The town has provided a link to the buoy’s data site from the harbormaster’s page, and hopes to eventually put up signs at town landings and boatyards with QR codes allowing users to get to the data quickly.
“We want the public to have access to this information to help them make good decisions to go or not go,” Holm said.
See real-time data from the buoy here.
But the buoy isn’t just about keeping boaters safe.
“From a scientific standpoint, the wave buoy provides incredible insight into local waters,” said Bryan McCormack, coastal processes specialist with the Woods Hole Oceanographic Institute Sea Grant program and Cape Cod Cooperative Extension. “We can use the data to help quantify storm impacts, monitor sediment transport, refine models, properly site and size coastal resilience infrastructure, and a lot more.”
Knowing real-time sea conditions can help the town respond to storms and protect vulnerable areas like the Little Beach neighborhood and the access road to Morris and Stage Island. But more importantly, the data it collects is logged over time and provides a trove of information showing weather trends. In fact, creating this dataset was the reason Chatham sought to have such a buoy in the first place.
In 2019, high-ranking officials with the U.S. Coast Guard downgraded Station Chatham from a surf station to a “heavy weather station,” stipulating that rescue boats would only be able to respond through breaking surf of eight feet or less, rather than previous 15 feet. The station’s surfboats were then replaced with standard 45-foot medium response boats.
Underpinning this decision was the Coast Guard’s assertion that breaking surf conditions on the Chatham Bar are actually rare, justifying the downgrade. It was an assertion that ran counter to what most local boaters have experienced.
“There was a discrepancy between their data and what we were seeing,” Holm said. “That was the impetus for this.”
While the weather buoy is stationed outside the surf zone on Chatham Bar, it records all of the weather conditions that conspire to create breaking surf there. For instance, if the station is recording a 10-foot swell and an ebb tide, waves will be breaking over the bar, he said.
Ironically, the new 45-foot Coast Guard response boats are frequently unable to leave the harbor because of conditions on the bar.
Holm said that eventually, the new buoy will provide a strong dataset that will prove useful should the town seek to reopen discussions with the Coast Guard on the status of Station Chatham.
The buoy itself is very small and low in the water, and is tethered to a larger anchoring buoy by a tough Kevlar line designed to hold fast in high seas or if an errant boat hits it. Should the buoy wander off station, town officials will be notified when it leaves a specific “geo-fenced” area.
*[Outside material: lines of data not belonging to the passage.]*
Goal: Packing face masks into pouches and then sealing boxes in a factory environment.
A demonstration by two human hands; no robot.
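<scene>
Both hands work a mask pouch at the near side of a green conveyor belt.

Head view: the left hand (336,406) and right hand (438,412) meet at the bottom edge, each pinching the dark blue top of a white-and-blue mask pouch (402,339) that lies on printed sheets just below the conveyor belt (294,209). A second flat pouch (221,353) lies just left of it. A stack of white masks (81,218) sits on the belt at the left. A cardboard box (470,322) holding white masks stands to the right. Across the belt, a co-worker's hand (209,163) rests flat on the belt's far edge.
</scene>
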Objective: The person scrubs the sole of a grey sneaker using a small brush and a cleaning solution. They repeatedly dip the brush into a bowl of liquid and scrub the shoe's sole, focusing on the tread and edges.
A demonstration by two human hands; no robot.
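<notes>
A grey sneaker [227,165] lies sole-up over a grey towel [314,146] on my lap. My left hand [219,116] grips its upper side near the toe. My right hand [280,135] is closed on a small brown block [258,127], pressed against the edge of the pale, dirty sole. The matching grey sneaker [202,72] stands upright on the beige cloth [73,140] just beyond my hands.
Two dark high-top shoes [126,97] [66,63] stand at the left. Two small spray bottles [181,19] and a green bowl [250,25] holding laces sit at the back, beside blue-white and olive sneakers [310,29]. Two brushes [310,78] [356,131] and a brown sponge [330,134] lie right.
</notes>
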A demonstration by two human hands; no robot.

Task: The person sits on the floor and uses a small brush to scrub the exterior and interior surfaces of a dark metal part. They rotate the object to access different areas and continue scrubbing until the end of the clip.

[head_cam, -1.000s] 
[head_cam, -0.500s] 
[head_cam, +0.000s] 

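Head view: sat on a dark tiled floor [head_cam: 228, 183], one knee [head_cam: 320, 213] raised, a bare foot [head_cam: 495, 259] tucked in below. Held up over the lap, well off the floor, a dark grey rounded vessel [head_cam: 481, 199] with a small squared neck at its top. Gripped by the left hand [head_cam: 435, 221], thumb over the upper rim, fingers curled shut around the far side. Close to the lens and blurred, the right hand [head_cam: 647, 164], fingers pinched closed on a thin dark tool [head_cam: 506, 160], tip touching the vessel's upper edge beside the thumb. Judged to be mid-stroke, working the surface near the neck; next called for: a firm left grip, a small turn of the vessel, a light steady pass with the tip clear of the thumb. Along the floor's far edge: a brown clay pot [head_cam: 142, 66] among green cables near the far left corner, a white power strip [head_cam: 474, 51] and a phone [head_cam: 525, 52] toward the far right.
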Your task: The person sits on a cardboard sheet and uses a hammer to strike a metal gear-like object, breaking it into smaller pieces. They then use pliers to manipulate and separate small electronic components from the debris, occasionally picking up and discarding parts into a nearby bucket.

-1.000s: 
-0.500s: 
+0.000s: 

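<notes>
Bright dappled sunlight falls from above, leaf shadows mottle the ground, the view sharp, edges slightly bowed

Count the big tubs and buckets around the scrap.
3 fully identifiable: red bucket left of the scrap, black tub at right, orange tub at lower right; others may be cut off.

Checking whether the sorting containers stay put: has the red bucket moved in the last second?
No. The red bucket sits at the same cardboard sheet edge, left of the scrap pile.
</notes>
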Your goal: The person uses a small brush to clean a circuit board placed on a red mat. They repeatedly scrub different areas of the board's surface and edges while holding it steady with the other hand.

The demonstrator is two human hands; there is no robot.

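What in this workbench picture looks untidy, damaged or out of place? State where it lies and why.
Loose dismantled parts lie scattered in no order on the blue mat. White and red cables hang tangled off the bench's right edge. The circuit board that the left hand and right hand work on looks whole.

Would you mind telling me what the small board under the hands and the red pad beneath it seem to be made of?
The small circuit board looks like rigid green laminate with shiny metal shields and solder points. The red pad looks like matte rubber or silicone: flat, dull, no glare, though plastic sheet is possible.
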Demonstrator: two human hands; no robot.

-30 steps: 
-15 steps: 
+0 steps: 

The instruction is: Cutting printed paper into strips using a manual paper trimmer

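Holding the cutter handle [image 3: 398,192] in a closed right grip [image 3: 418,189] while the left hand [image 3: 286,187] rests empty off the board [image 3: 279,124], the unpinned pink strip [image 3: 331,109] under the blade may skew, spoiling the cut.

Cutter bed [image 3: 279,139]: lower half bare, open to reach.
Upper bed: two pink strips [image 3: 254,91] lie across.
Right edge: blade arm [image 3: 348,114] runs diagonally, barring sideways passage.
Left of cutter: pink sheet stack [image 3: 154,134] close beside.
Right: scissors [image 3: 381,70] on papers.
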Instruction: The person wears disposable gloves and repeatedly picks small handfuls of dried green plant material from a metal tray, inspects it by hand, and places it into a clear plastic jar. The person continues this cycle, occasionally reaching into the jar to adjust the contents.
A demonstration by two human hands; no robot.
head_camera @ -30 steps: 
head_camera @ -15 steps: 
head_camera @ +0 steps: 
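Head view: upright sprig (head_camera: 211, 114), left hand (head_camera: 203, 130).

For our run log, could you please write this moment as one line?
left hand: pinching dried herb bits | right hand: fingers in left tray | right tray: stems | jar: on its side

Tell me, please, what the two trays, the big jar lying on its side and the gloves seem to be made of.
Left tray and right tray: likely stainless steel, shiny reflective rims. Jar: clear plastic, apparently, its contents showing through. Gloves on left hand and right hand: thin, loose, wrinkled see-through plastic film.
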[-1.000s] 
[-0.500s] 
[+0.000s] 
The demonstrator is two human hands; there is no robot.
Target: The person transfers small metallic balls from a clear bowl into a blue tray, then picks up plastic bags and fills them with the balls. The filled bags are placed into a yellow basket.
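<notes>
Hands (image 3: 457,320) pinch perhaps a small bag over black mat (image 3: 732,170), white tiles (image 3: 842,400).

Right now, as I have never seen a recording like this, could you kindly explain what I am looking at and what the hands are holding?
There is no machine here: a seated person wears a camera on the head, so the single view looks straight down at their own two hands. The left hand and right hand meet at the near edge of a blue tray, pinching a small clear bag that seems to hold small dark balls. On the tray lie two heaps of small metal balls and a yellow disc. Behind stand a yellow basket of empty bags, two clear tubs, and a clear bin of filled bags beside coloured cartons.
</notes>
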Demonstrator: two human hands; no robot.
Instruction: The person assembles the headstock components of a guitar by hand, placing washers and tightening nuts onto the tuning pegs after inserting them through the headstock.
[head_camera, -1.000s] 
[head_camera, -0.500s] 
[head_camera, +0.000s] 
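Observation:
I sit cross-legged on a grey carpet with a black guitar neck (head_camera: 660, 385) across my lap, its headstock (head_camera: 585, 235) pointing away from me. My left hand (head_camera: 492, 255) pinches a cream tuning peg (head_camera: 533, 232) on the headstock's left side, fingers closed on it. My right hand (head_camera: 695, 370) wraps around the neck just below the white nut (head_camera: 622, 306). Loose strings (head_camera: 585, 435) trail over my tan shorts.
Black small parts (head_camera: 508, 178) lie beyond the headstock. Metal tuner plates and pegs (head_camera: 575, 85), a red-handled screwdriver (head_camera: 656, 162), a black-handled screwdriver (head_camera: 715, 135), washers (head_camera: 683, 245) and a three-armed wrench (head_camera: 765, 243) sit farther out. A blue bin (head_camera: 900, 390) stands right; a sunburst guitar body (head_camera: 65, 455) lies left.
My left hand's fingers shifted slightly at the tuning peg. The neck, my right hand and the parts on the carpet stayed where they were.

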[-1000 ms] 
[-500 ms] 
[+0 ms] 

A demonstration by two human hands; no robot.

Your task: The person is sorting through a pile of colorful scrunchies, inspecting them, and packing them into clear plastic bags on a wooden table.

The entire project, costing less than $10,000, was funded through the town’s department of natural resources budget. Ideally, additional weather buoys would be stationed elsewhere around the coast, creating a useful network of nearshore weather data. Currently, the nearest weather buoys are located off Race Point in Provincetown, in the middle of Nantucket Sound, and far offshore east of the Cape.
“I am looking for other sources of funding to cover this and any other buoys or sensors we can get out in the future,” McCormack said. Holm would particularly like to see one located off of the north inlet to Chatham Harbor.
How many buoys are ultimately needed?
“I can’t give you an exact number, but serving commercial and recreational boaters, scientists and weather buffs, and helping to protect coastal infrastructure and resources are all considerations for where and how many,” McCormack said.